Człowiek jest przedmiotem nieustannej troski Boga. Czy nie powinniśmy więc odpowiadać na tę troskę skierowaniem swojego spojrzenia i swojej uważności na Niego?
Medytacja to niczym intymne spotkanie z Istotą, która z niezachwianą uwagą otacza każdą chwilę naszego istnienia. Ze swej strony powinniśmy więc Bogu poświęcić i naszą uważność. Temu służy kontemplacja. Polega ona na obserwowaniu w tak głębokim stopniu, aby stać się świadomym. Świadomym teraźniejszości.
Dlaczego teraźniejszość jest kluczem do modlitwy kontemplacyjnej? Bo to jedyny moment, w którym naprawdę żyjemy, tu i teraz.
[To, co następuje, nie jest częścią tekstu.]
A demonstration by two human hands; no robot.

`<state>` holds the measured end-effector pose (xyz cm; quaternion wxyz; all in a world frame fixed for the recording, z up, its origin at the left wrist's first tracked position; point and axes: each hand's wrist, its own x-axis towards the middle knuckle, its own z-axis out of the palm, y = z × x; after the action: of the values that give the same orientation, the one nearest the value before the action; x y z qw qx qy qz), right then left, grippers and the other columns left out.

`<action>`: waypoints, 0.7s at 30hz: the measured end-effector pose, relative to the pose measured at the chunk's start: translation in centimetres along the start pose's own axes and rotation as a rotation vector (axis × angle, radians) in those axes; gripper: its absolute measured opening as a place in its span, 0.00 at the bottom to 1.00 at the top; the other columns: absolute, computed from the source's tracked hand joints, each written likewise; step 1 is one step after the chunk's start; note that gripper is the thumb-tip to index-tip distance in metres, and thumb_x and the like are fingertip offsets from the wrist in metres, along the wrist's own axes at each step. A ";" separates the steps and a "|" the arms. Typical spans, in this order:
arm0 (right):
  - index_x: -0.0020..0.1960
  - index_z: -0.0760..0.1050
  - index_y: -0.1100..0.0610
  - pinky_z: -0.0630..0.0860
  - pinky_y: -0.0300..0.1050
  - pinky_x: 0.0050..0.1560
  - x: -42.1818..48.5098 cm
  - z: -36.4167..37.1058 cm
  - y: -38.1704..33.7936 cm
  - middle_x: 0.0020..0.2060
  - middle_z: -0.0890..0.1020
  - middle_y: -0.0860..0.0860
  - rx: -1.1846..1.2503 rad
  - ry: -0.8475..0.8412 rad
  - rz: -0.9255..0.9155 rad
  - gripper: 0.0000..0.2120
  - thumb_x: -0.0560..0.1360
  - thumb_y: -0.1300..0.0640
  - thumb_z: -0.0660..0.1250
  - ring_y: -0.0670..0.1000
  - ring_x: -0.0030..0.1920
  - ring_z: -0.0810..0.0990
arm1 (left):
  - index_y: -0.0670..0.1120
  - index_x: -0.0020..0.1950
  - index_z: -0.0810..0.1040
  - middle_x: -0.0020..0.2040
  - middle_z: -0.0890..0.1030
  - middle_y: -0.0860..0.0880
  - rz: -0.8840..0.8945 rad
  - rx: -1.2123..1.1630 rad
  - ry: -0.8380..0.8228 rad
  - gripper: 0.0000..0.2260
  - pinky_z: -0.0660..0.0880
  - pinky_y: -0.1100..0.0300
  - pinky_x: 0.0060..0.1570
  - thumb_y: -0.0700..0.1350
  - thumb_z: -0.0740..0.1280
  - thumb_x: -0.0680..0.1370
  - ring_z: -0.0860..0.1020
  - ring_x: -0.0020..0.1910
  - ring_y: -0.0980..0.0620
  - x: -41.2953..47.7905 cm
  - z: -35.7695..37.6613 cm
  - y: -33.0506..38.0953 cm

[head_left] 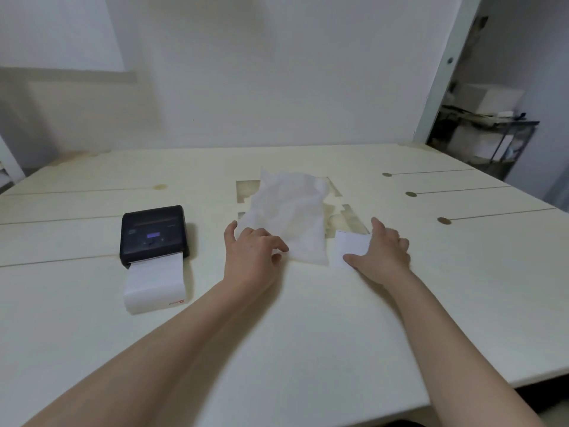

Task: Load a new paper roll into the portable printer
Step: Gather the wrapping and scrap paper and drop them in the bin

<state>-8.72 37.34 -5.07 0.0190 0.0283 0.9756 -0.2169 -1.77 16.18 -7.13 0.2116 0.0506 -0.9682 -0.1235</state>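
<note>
The printer (pixel 153 232), black, sits flat on the left part of the table (pixel 308 318). White paper (pixel 155 274) extends from its near edge toward the camera and ends in a rolled or folded edge carrying a small red mark.

A crumpled translucent white wrapper (pixel 291 217) lies at the table's center. The left hand (pixel 251 252) rests palm down on the wrapper's near-left corner, fingers (pixel 271 241) spread and released, gripping nothing.

The roll (pixel 352 246), a small white piece, lies just right of the wrapper. The right hand (pixel 383 252) lies against its right side, thumb along its near edge; whether the fingers actually grasp it cannot be determined.
</note>
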 end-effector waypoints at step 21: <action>0.58 0.77 0.65 0.75 0.48 0.48 -2.5 -1.8 -0.1 0.50 0.82 0.58 0.731 -0.032 0.093 0.13 0.76 0.60 0.68 0.57 0.47 0.81 | 0.57 0.51 0.82 0.48 0.84 0.57 -0.052 -0.134 -0.095 0.08 0.51 0.50 0.70 0.48 0.65 0.76 0.80 0.50 0.58 -1.4 -1.4 1.0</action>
<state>-6.30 37.91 -3.27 0.0329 0.0740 0.8310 -0.5504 0.05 17.07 -6.24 0.1649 0.0555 -0.9651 -0.1960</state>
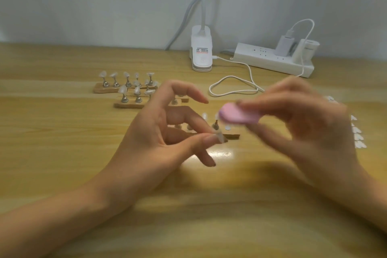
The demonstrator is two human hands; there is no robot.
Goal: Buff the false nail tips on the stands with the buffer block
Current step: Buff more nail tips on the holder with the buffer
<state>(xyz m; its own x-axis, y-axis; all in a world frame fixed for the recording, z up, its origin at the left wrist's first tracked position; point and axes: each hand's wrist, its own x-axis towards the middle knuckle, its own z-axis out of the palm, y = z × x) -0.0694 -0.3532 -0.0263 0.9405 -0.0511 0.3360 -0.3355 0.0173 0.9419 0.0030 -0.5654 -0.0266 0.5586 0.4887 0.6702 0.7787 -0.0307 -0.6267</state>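
Note:
My left hand [167, 134] pinches a small clear nail tip on its peg [219, 136] between thumb and middle finger, held above the wooden table. My right hand [301, 123], blurred, grips the pink oval buffer block [234, 115] by its right end, just above and to the right of that tip; the two do not touch. Behind my left fingers lies a wooden stand [232, 136] with metal pegs and tips, partly hidden. Two more wooden stands [104, 89] [127, 104] with several clear tips sit further back on the left.
A white clip lamp [201, 52] and a white power strip [272, 60] with a charger stand at the back by the wall. A white cable [232, 87] loops across the table behind my hands. Several loose nail tips [358, 134] lie at the right edge.

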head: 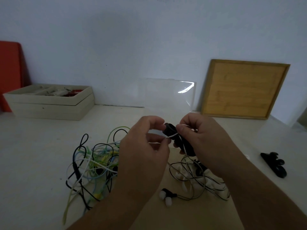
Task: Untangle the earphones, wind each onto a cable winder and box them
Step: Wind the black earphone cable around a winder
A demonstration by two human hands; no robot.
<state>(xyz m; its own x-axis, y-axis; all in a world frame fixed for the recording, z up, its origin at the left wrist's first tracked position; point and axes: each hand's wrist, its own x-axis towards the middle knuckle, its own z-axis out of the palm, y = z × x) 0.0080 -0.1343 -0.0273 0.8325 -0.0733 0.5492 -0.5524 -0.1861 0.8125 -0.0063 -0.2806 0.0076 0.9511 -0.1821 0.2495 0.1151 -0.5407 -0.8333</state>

Nie możemy trwać cały czas w przeszłości, bo już jej nie ma. Jest tylko echem. Nie możemy również trwać w przyszłości, bo ona jeszcze nie nadeszła. Jest tylko mglistą obietnicą. W relacji z Bogiem naszą przeszłość oddajemy Bożemu miłosierdziu, natomiast przyszłość Bożej Opatrzności. A z Bogiem możemy się spotkać tylko tu i teraz. W Teraźniejszości. Dlatego to ona jest głównym przedmiotem kontemplacji. Bo to w teraźniejszości Bóg jest obecny. Kontemplacja to więc nic innego jak jako świadome przebywanie w Bożej obecności i zauważanie jej.
Pismo Święte przypomina nam, abyśmy nieustannie byli uczniami i nie pozwalali się nazywać nauczycielami czy mistrzami. A uczy mnie w życiu to, co mnie spotyka. Codzienność pozwala więc nam odkrywać samych siebie i innych. W tej codzienności powinniśmy mieć czas na to, aby dostrzegać piękno jakie Bóg nam daje. Kluczem do tego jest uważna obserwacja, bo medytacja głębi to właśnie uważna i świadoma obserwacja.
A kto jest mistrzem tej sztuki? Od kogo powinniśmy się jej uczyć? Jej mistrzami są… dzieci. To one, z niewinną ciekawością, chłoną świat w jego najprawdziwszej formie. Bo dzieci bacznie wszystko obserwują i słuchają. I widzą rzeczywistość taką jaka jest. One idąc ścieżką w lesie dostrzegają mnóstwo szczegółów, których my już nie zauważamy, jak śpiew ptaków, misterne pajęczyny pająka czy aromat drzew – detale, które umykają naszym dorosłym zmysłom. Nasza dorosła wyobraźnia często zniekształca rzeczywistość. Podobnie jest ze zmysłami. Nasze myśli i zmysły mogą nawet spowodować kryzys naszej wiary. Bo możemy być tak uwikłani w kreowanej rzeczywistości, że nie dopuszczamy już Boga do siebie, przez co ciężko jest nam uwierzyć.
Jeżeli więc ktoś mówi, że nie wierzy w Boga, to warto się zapytać: w jakiego? Jaką projekcję Boga stworzył twój umysł? Aby takiej projekcji uniknąć warto pracować nad uwolnieniem się od swoich trosk, planów, aktywności umysłu. Im bardziej wyzwolisz się od tych ziemskich więzów, tym bliżej będziesz prawdziwego siebie. Nasza wolność i wola są cenne, bo możemy je ofiarować Bogu, przyjmując postawę uważnego słuchacza. Bo jeśli w modlitwie skupimy się na naszych problemach to zapewne też będziemy szukali własnych rozwiązań.
Uwaga i modlitwa podobnie jak dusza i ciało są ściśle się ze sobą zjednoczone. Jeśli zabraknie jednego elementu to drugi nie może istnieć. Ale być uważnym i skupionym nie oznacza jednocześnie, że mamy być napiętymi. Czujność po prostu pozwala nam być obecnym na spotkaniu.
Jaki jest ostateczny cel naszej uważności? Właściwie, to go nie ma, gdyż w trakcie naszej uważności nie musimy niczego osiągnąć. Żadnego wyniku. Uważność jest celem samym w sobie. Bo Bóg jest przy nas obecny, ale my tego często nie zauważamy. Nie pytaj się więc o efekty, bo to domena Boga. Pytaj raczej: Co mogę zrobić w tym momencie? Droga i cel stają się jednością.
Uważność to także klucz do samopoznania. By coś w sobie zmienić, musimy najpierw zaakceptować punkt wyjścia. W medytacji głębi pozwól sobie być sobą, bez masek i udawania. Obserwuj siebie z łagodną ciekawością. Kontemplacja nie jest bowiem działaniem tylko dopuszczeniem działania. Jest rezygnacją z aktywności. To patrzenie oczami duszy na świat, który jest, a nie tym, który sobie wyobrażamy.